◆ **PROBLEM DESCRIPTION**: Make an exact copy of all the entries shown below.

DATA TO EXAMINE below:

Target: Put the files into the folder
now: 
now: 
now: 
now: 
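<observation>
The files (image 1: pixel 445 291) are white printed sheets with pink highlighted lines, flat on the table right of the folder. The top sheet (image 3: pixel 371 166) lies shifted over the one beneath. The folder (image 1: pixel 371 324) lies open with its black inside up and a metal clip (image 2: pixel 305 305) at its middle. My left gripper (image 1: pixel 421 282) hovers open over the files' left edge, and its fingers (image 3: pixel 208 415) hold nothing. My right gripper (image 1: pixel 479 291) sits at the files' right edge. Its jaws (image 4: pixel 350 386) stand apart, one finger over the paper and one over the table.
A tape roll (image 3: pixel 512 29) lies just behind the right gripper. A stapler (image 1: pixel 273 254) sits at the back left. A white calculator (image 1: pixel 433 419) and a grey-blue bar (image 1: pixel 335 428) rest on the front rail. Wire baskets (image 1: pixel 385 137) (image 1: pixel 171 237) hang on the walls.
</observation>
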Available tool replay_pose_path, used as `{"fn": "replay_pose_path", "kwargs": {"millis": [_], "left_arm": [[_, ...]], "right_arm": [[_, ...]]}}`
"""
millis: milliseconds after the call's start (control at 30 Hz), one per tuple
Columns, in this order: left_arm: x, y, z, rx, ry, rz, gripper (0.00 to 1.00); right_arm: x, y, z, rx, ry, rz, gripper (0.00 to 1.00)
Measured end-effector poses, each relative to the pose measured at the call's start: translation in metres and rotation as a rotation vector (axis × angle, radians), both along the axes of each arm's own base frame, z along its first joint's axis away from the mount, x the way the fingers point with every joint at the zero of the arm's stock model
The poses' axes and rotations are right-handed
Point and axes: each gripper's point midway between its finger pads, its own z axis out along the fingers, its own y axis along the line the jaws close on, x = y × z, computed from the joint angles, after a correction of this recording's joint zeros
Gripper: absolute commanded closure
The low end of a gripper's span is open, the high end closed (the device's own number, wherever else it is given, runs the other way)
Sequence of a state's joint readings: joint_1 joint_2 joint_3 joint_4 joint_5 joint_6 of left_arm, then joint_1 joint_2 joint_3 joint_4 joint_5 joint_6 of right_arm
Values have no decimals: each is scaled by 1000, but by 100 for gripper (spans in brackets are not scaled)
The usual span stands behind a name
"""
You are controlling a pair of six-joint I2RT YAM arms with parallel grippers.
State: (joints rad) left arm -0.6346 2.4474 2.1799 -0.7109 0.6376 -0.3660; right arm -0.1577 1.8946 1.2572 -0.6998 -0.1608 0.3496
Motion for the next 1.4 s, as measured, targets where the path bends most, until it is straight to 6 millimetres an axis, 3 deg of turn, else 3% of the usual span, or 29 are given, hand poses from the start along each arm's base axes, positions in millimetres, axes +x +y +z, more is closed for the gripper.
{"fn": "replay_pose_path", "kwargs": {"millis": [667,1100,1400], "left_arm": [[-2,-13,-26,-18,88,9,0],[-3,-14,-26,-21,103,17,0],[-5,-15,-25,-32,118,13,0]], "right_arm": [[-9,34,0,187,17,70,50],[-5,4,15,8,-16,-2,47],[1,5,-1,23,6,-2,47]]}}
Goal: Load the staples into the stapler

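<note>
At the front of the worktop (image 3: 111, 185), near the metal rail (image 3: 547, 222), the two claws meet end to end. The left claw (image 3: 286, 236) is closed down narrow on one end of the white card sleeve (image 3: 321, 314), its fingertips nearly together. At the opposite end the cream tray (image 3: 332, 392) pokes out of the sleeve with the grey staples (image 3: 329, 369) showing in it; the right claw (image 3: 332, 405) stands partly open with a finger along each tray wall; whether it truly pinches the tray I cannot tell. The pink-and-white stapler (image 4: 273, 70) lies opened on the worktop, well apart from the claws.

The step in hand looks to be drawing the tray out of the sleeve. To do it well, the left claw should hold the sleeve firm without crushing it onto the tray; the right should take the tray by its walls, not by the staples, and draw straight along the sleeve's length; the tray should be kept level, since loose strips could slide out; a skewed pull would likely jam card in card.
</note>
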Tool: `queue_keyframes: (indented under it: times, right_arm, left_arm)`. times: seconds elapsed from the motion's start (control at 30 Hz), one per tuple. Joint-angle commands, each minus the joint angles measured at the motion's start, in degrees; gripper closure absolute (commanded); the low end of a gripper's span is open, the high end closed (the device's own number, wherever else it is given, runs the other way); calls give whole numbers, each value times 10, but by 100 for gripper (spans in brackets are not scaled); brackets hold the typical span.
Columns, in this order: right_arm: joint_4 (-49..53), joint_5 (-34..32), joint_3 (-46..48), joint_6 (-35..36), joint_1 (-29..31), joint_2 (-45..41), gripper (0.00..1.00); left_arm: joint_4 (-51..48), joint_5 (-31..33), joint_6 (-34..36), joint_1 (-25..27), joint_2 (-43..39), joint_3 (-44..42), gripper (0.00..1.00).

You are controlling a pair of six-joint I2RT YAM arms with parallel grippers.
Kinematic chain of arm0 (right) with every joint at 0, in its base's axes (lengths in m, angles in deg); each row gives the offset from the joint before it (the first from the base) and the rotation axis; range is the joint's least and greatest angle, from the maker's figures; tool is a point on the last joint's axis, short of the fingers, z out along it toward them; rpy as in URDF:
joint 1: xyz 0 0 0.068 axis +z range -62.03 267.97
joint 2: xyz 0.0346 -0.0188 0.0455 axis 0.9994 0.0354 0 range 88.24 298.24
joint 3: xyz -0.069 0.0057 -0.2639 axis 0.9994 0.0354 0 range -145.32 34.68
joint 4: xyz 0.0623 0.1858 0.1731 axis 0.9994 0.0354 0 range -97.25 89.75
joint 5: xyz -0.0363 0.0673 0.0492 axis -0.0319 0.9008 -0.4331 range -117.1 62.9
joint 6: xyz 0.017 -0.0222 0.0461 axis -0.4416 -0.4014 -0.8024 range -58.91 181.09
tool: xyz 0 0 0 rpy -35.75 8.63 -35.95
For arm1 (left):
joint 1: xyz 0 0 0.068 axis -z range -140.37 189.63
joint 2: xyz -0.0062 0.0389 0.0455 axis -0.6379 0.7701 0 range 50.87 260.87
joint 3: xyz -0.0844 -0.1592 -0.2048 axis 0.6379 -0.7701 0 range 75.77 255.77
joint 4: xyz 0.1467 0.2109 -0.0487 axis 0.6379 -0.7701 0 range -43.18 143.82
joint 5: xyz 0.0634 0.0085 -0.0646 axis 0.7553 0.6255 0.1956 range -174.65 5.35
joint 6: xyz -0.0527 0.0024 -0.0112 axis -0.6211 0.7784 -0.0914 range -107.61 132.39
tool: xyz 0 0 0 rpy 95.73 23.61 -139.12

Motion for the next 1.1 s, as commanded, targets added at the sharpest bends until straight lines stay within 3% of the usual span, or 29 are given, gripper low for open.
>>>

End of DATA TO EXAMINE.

◆ **RESULT OF THE EXERCISE**:
Target: Put the files into the folder
now: 
now: 
now: 
now: 
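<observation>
The files (image 1: pixel 445 291) are white printed sheets with pink highlighted lines, flat on the table right of the folder. The top sheet (image 3: pixel 371 166) lies shifted over the one beneath. The folder (image 1: pixel 371 324) lies open with its black inside up and a metal clip (image 2: pixel 305 305) at its middle. My left gripper (image 1: pixel 421 282) hovers open over the files' left edge, and its fingers (image 3: pixel 208 415) hold nothing. My right gripper (image 1: pixel 479 291) sits at the files' right edge. Its jaws (image 4: pixel 350 386) stand apart, one finger over the paper and one over the table.
A tape roll (image 3: pixel 512 29) lies just behind the right gripper. A stapler (image 1: pixel 273 254) sits at the back left. A white calculator (image 1: pixel 433 419) and a grey-blue bar (image 1: pixel 335 428) rest on the front rail. Wire baskets (image 1: pixel 385 137) (image 1: pixel 171 237) hang on the walls.
</observation>
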Available tool replay_pose_path, used as `{"fn": "replay_pose_path", "kwargs": {"millis": [_], "left_arm": [[_, ...]], "right_arm": [[_, ...]]}}`
"""
millis: milliseconds after the call's start (control at 30 Hz), one per tuple
Columns, in this order: left_arm: x, y, z, rx, ry, rz, gripper (0.00 to 1.00); right_arm: x, y, z, rx, ry, rz, gripper (0.00 to 1.00)
Measured end-effector poses, each relative to the pose measured at the call's start: translation in metres and rotation as a rotation vector (axis × angle, radians), both along the axes of each arm's own base frame, z along its first joint's axis away from the mount, x the way the fingers point with every joint at the zero of the arm's stock model
The poses' axes and rotations are right-handed
Point and axes: each gripper's point midway between its finger pads, its own z axis out along the fingers, its own y axis along the line the jaws close on, x = y × z, computed from the joint angles, after a correction of this recording's joint zeros
Gripper: absolute commanded closure
The low end of a gripper's span is open, the high end closed (the device's own number, wherever else it is given, runs the other way)
Sequence of a state's joint readings: joint_1 joint_2 joint_3 joint_4 joint_5 joint_6 of left_arm, then joint_1 joint_2 joint_3 joint_4 joint_5 joint_6 of right_arm
Values have no decimals: each is scaled by 1000, but by 100 for gripper (spans in brackets are not scaled)
The usual span stands behind a name
"""
You are controlling a pair of six-joint I2RT YAM arms with parallel grippers.
State: (joints rad) left arm -0.6346 2.4474 2.1799 -0.7109 0.6376 -0.3660; right arm -0.1577 1.8946 1.2572 -0.6998 -0.1608 0.3496
Motion for the next 1.4 s, as measured, targets where the path bends most, until it is straight to 6 millimetres an axis, 3 deg of turn, else 3% of the usual span, or 29 are given, hand poses from the start along each arm's base axes, positions in millimetres, axes +x +y +z, more is closed for the gripper.
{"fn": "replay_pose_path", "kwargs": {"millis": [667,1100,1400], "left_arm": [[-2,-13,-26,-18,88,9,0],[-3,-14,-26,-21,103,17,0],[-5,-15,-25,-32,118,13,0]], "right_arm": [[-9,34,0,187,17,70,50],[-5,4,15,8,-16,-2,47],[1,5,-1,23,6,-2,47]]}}
Goal: Load the staples into the stapler

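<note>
At the front of the worktop (image 3: 111, 185), near the metal rail (image 3: 547, 222), the two claws meet end to end. The left claw (image 3: 286, 236) is closed down narrow on one end of the white card sleeve (image 3: 321, 314), its fingertips nearly together. At the opposite end the cream tray (image 3: 332, 392) pokes out of the sleeve with the grey staples (image 3: 329, 369) showing in it; the right claw (image 3: 332, 405) stands partly open with a finger along each tray wall; whether it truly pinches the tray I cannot tell. The pink-and-white stapler (image 4: 273, 70) lies opened on the worktop, well apart from the claws.

The step in hand looks to be drawing the tray out of the sleeve. To do it well, the left claw should hold the sleeve firm without crushing it onto the tray; the right should take the tray by its walls, not by the staples, and draw straight along the sleeve's length; the tray should be kept level, since loose strips could slide out; a skewed pull would likely jam card in card.
</note>
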Tool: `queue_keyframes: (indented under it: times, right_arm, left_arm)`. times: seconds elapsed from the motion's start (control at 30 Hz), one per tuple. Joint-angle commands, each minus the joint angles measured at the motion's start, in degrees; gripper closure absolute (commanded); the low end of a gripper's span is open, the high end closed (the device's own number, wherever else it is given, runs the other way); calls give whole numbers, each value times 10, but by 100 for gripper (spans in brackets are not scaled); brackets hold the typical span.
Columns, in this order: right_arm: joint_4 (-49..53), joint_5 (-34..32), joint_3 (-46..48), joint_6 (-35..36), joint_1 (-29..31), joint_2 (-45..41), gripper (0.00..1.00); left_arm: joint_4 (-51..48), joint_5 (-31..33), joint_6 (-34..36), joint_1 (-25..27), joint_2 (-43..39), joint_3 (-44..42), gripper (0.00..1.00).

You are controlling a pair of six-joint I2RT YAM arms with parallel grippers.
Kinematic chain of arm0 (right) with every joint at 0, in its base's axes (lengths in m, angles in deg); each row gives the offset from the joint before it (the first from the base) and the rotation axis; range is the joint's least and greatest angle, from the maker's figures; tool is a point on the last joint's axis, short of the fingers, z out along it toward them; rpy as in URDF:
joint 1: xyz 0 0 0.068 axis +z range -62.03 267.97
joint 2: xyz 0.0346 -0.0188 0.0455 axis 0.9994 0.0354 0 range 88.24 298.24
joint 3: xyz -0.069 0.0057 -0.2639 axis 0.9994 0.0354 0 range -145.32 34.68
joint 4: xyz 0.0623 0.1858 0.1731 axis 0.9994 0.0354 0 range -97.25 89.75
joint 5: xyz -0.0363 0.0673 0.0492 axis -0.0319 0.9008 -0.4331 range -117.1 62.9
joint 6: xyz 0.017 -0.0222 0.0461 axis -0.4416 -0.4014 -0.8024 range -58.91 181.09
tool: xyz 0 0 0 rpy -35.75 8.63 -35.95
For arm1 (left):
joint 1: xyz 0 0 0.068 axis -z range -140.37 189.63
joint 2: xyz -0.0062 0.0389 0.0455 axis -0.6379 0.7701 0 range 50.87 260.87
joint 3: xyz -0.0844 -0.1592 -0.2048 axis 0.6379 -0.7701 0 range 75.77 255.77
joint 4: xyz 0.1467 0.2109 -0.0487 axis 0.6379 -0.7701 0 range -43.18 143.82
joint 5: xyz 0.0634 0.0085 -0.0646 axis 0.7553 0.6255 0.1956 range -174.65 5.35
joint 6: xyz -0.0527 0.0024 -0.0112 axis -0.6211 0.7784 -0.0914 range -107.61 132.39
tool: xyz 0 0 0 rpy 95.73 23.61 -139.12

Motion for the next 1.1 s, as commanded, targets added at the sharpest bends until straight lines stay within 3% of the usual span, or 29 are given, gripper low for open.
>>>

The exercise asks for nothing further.